Carbone semblable à l'oignon, une fois formé, se compose de plusieurs couches d'enveloppes graphitiques sphériques qui peuvent être utilisées comme lubrifiant sec. Et le processus de saupoudrage de bisulfure de molybdène et de nanodiamants crée automatiquement cette forme de carbone, sans aucune application chimique supplémentaire.
"Il est intéressant de voir que ces billes de carbone peuvent supporter une pression de contact élevée et, en raison de leur nanostructure unique, peut glisser facilement, créant la superlubrification, " a déclaré Ali Erdemir, Argonne Distinguished Fellow et collaborateur à cette étude.
« Nous avons maintenant compris comment générer des lubrifiants pendant le glissement qui peuvent durer beaucoup plus longtemps que tout autre lubrifiant solide, " dit Sumant.
Alors que le bisulfure de molybdène est un peu plus cher que le graphène, moins est nécessaire dans ce processus.
"La quantité est si petite - quelques gouttes pour des kilomètres de glisse - que le coût n'est pas un problème, " A déclaré Sumant. La méthode de lubrification à sec est également beaucoup plus propre à utiliser car il n'y a pas de produits chimiques dangereux jetés dans ce processus, il ajouta.
Les lubrifiants secs sont déjà courants dans plusieurs industries. Cependant, ils sont principalement utilisés pour les revêtements en couches minces et sont sujets à des modes de défaillance catastrophiques. Le superlubrifiant développé par Argonne fonctionne très différemment des revêtements traditionnels à couche mince. Le lubrifiant autogénérant se réajuste en continu, donc ça dure plus longtemps.
« Cela représente vraiment la prochaine génération de lubrifiant solide, " dit Sumant.
Les applications potentielles incluent les roulements et les joints de pompes mécaniques dans les applications sèches ainsi que dans les éoliennes.

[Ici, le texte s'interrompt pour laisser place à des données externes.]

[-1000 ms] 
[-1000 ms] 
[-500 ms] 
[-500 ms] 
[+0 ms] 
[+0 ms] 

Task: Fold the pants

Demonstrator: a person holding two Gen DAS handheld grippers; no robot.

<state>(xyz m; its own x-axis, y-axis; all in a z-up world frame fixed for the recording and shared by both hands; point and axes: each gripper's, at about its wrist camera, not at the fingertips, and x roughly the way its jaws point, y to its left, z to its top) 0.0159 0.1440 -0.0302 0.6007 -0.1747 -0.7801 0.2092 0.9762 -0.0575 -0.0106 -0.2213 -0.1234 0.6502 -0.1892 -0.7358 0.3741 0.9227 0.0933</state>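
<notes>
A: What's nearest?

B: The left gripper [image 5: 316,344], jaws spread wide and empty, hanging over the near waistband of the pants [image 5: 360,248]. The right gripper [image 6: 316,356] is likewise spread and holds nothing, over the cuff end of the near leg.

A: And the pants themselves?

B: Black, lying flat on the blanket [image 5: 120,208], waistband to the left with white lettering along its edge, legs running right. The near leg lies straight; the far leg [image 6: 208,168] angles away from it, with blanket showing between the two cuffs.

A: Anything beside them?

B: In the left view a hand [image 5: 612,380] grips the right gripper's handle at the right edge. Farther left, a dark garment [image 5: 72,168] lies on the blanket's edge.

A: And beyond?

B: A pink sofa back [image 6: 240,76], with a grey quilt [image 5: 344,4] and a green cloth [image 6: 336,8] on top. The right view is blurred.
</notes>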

La technologie pourrait également être utilisée dans l'industrie informatique; Plus précisément, dans les lecteurs de disques magnétiques.
Argonne détient déjà trois brevets sur la technologie de superlubrification, avec un brevet en instance sur cette percée, qui sera bientôt disponible sous licence.
Sumant et Erdemir ont co-écrit une critique récente dans ACS Nano sur les technologies de superlubrification les plus récentes et les découvertes dans le domaine. Cet article de référence est peut-être le premier à résumer l'état actuel de la recherche mondiale sur la superlubrification à l'aide de matériaux bidimensionnels tels que le graphène, nitrure de bore hexagonal et bisulfure de molybdène.